Studio album by The Ex
- Released: January 25, 2011
- Recorded: March 22–24, 2010
- Studio: Electrical Audio
- Genre: Art punk, noise rock
- Length: 53:36
- Label: Fishtank/Carrot Top
- Producer: Steve Albini, Bob Weston, The Ex

The Ex chronology
| 30 Years of The Ex (2009) | Catch My Shoe (2011) | Y'Anbessaw Tezeta (2012) |

= Catch My Shoe =

Catch My Shoe is an album by Dutch anarchist band The Ex. It is the band's first record after the departure of their original vocalist G.W. Sok and features Arnold de Boer, from the band Zea, on vocals, guitar and keyboard. It is also the band's first album recorded without a bass player, and has The Ex's two other guitarists trading off duties on lower pitched six-string baritone guitars. Two songs contain overdubbed brass lines recorded by Sicilian jazz trumpeter Roy Paci.

Professional ratings
Aggregate scores
| Source | Rating |
| Metacritic | 72/100 |
Review scores
| Source | Rating |
| AllMusic | Star |
| Alternative Press | Star Half star |
| The Austin Chronicle | Star |
| Consequence of Sound | B |
| NOW | Star |
| PopMatters | Star |
| Rolling Stone | Star Half star |
| Spin | Star |
| Tiny Mix Tapes | Star |
| Tom Hull | B+ |

==Content==

On Catch My Shoe The Ex combine their usual art punk-style with influences from African music. One track ("Maybe I Was The Pilot") features a guitar line from a 1950s Ugandan harp player, and another ("Eoleyo") is a cover of a song that the band found on a cassette by Ethiopian singer Mahmoud Ahmed.

==Reception==

The album received "generally favorable" reviews according to Metacritic, with a score of 72 based on 9 reviews. Critics generally praised the contributions of the rest of the band and remarked upon their consistency. "How many bands can weather the loss of a founding member who's been a mainstay for 30 years, then come out on the other side like they haven't missed a beat?" asked Popmatters Arnold Pan, praising the track "Keep On Walking" as a "rallying cry" that "casts the new Ex in a new light, a worthy acknowledgment of their legacy that also promises much more to come. And how many bands with the Ex's longevity and history can you say that about?" Joanne Huffa of NOW praised the contributions of Katherina Bornefeld's drumming: "Perhaps more than any other element, her incorporation of rhythm into the songs' very fabric is key to the Ex's sound." "As a whole, this record bodes well for the future of The Ex", writes Adam Kivel of Consequence of Sound, "It’s got hooks and noise, songs to dance to and songs for fighting. The lineup change isn’t the cause of this, though; instead, it’s just further proof that Moor, Bornefeld, and Hessels were just as important and powerful as Sok in the band’s mixture. Sok will be missed, but this record is too good to whine about his leaving." Richard Elliot of Tiny Mix Tapes writes: "The variety of musical textures that The Ex layer into each performance make for continued interest and invite repeated listening. They also ensure that, while political messages inform the lyrics as much as ever, musical style is the star. Ex songs are wordy without being preachy, serious without being solemn, faithful to the funk as much as to the band’s philosophy."

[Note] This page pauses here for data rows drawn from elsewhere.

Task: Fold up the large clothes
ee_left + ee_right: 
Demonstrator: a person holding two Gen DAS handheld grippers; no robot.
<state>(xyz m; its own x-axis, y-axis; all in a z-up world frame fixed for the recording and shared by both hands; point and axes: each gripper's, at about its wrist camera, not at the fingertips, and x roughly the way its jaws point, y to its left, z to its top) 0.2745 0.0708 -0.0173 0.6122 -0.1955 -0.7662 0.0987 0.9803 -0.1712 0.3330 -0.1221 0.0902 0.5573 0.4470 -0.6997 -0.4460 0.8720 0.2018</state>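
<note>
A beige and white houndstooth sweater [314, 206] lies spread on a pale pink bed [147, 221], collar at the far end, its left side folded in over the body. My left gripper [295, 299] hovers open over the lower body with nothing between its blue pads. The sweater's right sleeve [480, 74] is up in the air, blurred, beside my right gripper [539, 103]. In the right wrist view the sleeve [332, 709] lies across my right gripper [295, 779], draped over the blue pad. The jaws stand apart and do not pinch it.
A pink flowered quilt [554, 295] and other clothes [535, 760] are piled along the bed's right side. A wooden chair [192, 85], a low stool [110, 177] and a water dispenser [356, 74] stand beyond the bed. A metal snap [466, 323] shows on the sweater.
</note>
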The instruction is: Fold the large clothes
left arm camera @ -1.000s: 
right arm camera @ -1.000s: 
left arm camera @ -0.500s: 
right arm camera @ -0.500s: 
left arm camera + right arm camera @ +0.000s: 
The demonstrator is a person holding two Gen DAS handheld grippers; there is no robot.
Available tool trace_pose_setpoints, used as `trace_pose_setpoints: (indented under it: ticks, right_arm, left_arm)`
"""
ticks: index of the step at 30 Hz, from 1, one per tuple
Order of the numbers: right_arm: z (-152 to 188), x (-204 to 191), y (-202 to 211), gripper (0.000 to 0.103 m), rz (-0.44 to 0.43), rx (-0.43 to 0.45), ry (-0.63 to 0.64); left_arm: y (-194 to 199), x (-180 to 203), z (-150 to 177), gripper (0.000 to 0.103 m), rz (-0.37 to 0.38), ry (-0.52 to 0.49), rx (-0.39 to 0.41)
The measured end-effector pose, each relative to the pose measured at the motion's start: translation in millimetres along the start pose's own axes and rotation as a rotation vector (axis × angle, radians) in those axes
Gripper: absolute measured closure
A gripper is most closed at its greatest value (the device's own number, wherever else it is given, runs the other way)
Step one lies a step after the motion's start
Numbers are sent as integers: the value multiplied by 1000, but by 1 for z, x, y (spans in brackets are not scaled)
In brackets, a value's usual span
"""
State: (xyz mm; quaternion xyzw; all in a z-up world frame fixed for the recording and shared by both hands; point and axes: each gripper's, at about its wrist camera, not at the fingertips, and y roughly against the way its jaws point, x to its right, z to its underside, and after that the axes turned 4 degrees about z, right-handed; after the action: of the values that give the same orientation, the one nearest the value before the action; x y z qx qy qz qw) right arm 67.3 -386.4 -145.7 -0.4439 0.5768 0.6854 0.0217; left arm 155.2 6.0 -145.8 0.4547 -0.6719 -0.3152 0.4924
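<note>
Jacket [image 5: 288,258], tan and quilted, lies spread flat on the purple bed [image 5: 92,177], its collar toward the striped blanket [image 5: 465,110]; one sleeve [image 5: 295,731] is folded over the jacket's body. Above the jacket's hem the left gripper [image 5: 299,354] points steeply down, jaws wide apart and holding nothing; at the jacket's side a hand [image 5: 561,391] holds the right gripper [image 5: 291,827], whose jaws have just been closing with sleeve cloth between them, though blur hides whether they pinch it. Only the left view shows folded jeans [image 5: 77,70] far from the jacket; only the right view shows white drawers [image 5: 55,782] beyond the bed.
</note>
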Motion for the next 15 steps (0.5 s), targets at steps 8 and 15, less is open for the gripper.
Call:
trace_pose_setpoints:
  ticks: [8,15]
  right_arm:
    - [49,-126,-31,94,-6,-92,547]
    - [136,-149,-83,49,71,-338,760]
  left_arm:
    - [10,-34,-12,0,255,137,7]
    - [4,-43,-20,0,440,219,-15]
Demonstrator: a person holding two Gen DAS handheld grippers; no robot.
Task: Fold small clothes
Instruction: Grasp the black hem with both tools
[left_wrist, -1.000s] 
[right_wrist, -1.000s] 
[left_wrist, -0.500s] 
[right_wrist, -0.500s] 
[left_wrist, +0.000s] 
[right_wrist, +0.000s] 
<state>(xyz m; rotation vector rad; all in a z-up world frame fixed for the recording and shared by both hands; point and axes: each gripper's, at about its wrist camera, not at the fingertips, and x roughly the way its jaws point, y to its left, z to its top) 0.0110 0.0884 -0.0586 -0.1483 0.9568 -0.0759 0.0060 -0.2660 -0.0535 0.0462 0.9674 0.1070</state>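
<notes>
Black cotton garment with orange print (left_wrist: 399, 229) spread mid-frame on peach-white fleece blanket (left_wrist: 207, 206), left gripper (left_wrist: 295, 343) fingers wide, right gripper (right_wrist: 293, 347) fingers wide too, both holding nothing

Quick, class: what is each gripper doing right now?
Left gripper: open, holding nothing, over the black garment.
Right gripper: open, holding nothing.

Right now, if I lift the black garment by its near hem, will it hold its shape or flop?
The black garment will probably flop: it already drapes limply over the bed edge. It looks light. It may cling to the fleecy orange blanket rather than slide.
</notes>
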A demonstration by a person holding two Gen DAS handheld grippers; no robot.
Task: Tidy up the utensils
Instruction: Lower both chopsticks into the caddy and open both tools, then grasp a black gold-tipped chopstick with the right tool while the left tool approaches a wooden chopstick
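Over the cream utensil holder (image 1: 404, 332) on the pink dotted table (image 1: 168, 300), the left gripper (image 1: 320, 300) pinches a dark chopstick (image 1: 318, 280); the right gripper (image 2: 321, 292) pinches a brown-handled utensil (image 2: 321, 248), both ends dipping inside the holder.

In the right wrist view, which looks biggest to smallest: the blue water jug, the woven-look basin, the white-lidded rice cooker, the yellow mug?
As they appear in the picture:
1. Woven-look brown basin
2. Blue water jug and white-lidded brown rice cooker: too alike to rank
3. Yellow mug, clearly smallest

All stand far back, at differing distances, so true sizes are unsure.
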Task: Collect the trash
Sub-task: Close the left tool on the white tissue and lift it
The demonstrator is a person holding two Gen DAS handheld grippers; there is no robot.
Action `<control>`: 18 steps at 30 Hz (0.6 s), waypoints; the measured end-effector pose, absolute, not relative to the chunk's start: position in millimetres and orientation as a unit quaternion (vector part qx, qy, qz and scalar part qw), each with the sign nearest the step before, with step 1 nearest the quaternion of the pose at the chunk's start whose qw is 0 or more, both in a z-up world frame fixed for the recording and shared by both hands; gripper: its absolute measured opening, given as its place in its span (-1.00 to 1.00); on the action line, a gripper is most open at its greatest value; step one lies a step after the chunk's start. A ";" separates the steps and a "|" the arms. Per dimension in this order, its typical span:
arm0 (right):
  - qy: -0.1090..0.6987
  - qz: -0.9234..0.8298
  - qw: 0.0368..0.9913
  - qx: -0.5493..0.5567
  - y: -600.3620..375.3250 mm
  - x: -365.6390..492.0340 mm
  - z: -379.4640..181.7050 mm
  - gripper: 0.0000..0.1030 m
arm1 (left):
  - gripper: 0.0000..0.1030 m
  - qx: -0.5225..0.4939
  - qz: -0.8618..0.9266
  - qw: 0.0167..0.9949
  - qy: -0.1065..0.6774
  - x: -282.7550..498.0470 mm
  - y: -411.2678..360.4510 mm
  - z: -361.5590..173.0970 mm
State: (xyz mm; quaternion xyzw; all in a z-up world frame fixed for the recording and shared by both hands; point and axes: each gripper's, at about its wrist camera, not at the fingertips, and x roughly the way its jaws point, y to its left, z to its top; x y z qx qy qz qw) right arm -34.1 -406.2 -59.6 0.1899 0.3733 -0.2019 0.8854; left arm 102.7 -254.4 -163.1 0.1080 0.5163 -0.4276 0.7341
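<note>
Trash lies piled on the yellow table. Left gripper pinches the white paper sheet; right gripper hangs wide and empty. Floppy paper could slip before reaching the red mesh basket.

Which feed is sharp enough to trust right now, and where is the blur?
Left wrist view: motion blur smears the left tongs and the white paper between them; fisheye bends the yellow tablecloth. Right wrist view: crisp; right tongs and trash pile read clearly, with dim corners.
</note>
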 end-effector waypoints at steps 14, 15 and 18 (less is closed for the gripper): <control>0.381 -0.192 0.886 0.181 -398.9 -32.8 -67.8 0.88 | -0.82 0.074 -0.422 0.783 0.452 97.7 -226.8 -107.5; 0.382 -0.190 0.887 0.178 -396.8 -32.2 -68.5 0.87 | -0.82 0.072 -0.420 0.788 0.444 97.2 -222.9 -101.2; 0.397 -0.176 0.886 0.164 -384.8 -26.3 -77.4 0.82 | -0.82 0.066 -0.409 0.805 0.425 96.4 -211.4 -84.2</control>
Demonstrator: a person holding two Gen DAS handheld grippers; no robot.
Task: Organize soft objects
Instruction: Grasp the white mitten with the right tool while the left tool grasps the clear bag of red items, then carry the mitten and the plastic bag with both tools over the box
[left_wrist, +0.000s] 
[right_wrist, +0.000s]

However, the reception to Arnold de Boer's contributions were quite mixed, with many comparing him unfavorably to G.W. Sok and criticizing his vocals and lyrics. While his inclusion was praised by the likes of Jesse Jarnow of Allmusic and Chuck Eddy of Rolling Stone, the same was pointedly criticized by the likes of Jessica Hopper of Spin and Jason Heller of The A.V. Club. The former writes that "DeBoer’s political poesy lacks his predecessor’s acerbic wit, and his singsong delivery is much less bracing than Sok’s full-throated rant. Essentially, DeBoer is the Sammy Hagar of anarcho-punk [...] when collaborating, as it has before, with everyone from Sonic Youth to Tortoise, The Ex has always absorbed the flavor of whatever it’s paired with—and de Boer is mostly flavorless. His hiccupping, singsong vocals try to operate on the same level as Sok’s raspy, poetic chants, but the result is tentative and forceless." She also described his lyrics on "Cold Weather is Back" as making him sound like a "cartoon radical". The same lyrics were also criticized by Audra Schroder of The Austin Chronicle: "he rages against technology like it's something new, the blast of brass saving it from caricature." According to The Wire: "It's tempting to consider The Ex as Holland's The Fall, but that wouldn't be quite right--de Boer's pronouncements lack the gnomic bite of Mark E Smith." Elsewhere, Alternative Press criticized the lack of a "low-end" on the album's sound.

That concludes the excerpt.